- _INPUT DATA_
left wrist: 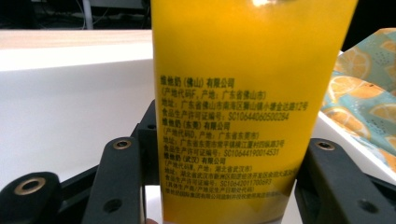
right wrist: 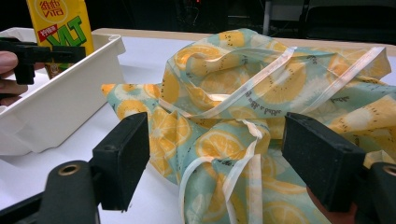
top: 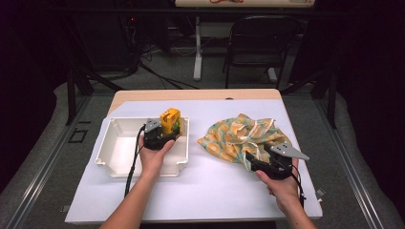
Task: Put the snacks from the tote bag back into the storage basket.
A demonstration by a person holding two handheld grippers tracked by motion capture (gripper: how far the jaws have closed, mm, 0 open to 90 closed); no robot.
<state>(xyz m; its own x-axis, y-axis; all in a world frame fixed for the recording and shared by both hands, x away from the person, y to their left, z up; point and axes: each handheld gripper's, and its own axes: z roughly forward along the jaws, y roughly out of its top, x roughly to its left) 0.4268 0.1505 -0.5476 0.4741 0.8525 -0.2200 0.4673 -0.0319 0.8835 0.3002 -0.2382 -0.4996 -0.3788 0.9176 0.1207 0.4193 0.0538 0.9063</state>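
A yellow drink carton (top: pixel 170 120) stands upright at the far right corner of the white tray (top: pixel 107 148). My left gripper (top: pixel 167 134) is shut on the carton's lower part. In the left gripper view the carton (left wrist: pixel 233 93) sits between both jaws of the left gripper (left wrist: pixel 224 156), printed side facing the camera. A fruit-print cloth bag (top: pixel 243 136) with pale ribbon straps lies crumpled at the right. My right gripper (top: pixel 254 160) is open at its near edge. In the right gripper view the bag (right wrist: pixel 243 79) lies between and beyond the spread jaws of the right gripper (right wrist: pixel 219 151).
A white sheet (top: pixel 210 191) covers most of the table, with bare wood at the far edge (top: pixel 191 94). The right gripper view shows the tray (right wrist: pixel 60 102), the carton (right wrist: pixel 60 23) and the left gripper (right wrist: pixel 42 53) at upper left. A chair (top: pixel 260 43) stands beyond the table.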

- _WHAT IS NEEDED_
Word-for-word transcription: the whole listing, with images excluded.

- _ANSWER_
left wrist: 
right wrist: 
top: 
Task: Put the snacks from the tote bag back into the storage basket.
A demonstration by a person holding two handheld grippers tracked by motion capture (gripper: how far the jaws have closed, mm, 0 open to 90 closed); no robot.
<state>(xyz m; its own x-axis, y-axis; all in a world frame fixed for the recording and shared by both hands, x away from the person, y to their left, z up; point and axes: each handheld gripper's, and its own axes: z roughly forward along the jaws, y roughly out of its top, x roughly to its left) 0.4268 0.1505 -0.5476 0.4741 0.8525 -0.2200 0.4673 -0.0319 0.8835 0.3002 -0.2382 -0.4996 -0.3788 0.9176 0.1207 0.4193 0.0538 0.9063</state>
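A yellow drink carton (top: pixel 170 120) stands upright at the far right corner of the white tray (top: pixel 107 148). My left gripper (top: pixel 167 134) is shut on the carton's lower part. In the left gripper view the carton (left wrist: pixel 233 93) sits between both jaws of the left gripper (left wrist: pixel 224 156), printed side facing the camera. A fruit-print cloth bag (top: pixel 243 136) with pale ribbon straps lies crumpled at the right. My right gripper (top: pixel 254 160) is open at its near edge. In the right gripper view the bag (right wrist: pixel 243 79) lies between and beyond the spread jaws of the right gripper (right wrist: pixel 219 151).
A white sheet (top: pixel 210 191) covers most of the table, with bare wood at the far edge (top: pixel 191 94). The right gripper view shows the tray (right wrist: pixel 60 102), the carton (right wrist: pixel 60 23) and the left gripper (right wrist: pixel 42 53) at upper left. A chair (top: pixel 260 43) stands beyond the table.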

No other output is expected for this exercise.